At the beginning of the film, pilot Yuichi Kannami is reassigned to Area 262. He meets Towa Sasakura, the chief mechanic, and he inquires about the fate of the pilot of his new plane, since it's standard protocol for a pilot to meet a plane's former pilot if he or she is not dead. Towa tells him to ask Suito Kusanagi, the base's commanding officer.

When he meets Kusanagi and inquires about the pilot, she quickly dismisses him and simply informs him about a sortie the next day. As the film progresses, the truth about Kannami, Kusanagi, and the other pilots at Area 262 are revealed. There are also other battles that take place to keep the action moving.

The Sky Crawlers utilizes CG, some of which looks rather photorealistic, and combines it with traditional 2D animation. I personally found how these elements were combined to be a rather jarring viewing experience, and this was ultimately a distraction to me as I watched this film.

Unfortunately, with the way the film was written, I felt rather detached and I never came to truly care for any of the characters. I also felt that the "big reveal" of the mystery surrounding the "kildren" to be rather anti-climactic; blatant hints were dropped rather early on in the story, so I had basically already figured out what was going on before the "big reveal." I don't know if this is a problem in the original novel, or if this was introduced when the novel was adapted for a screenplay.

Another big feature of the film is the various battles in the skies; while these had some gorgeous photorealistic CG animation, I found myself not caring about these battles, either. By the time I finished the film, I felt that there was an interesting premise being presented, but that the execution of the film didn't do the premise any justice.

The DVD of The Sky Crawlers includes three bonus features. The first is a 30 minute documentary titled, "Animation Research for The Sky Crawlers." This documentary has interviews with Mamoru Oshii, as well as footage of the crew doing their animation research in Poland and work on some of the early art. Unfortunately, this documentary felt more like random footage that was slapped together rather than an actual documentary.

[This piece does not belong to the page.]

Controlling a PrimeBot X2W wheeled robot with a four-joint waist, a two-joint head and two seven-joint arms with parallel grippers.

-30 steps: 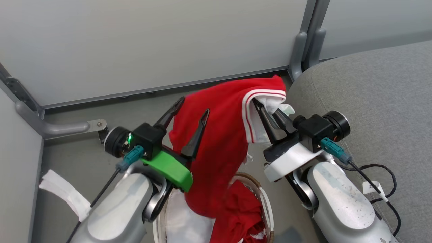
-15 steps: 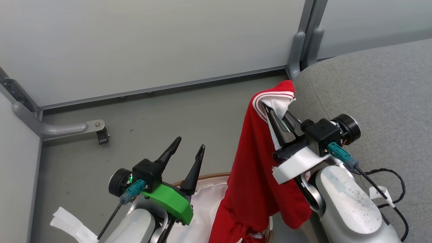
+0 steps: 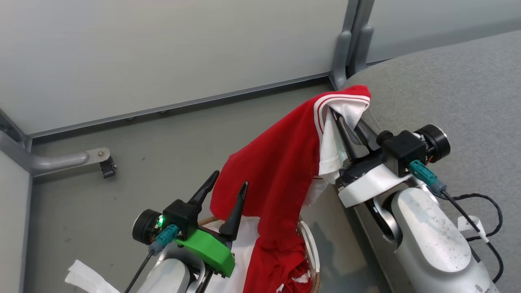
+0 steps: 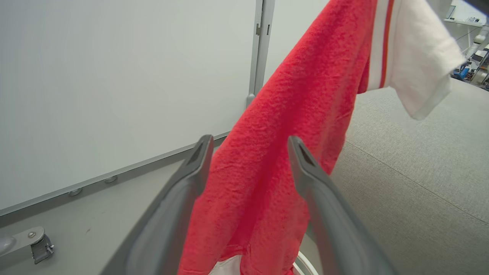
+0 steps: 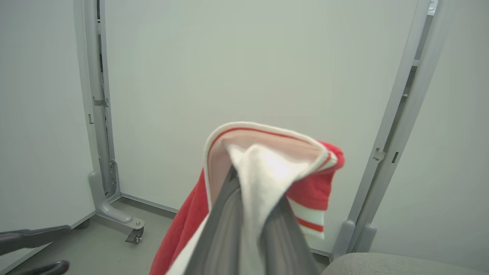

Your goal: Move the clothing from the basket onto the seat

The second bonus feature is a 32 minute documentary titled, "The Sound Design and Animation of The Sky Crawlers." This documentary includes footage of Oshii and his crew going to Skywalker Ranch for audio mixing, work being done on the animation in Japan, voice actor recording sessions, and music recording sessions. Like the first documentary, this felt like a lot of random footage was simply thrown together, and that there wasn't much of an effort to make this feel like an actual documentary.

The final extra on the disc is a menu of previews. The previews included in this feature is a generic Blu-ray promo, Dragon Wars, Final Fantasy VII: Advent Children, Steamboy, Tokyo Godfathers, Kaena: The Prophecy, Memories, and Osamu Tezuka's Metropolis.

The Sky Crawlers is rated PG-13, and I think the audience who would have the greatest appreciation for this film would be older teenagers and adults who are more interested in the visuals of a film than in the story being told.

I wrote this review after watching a copy of this DVD that my husband and I purchased.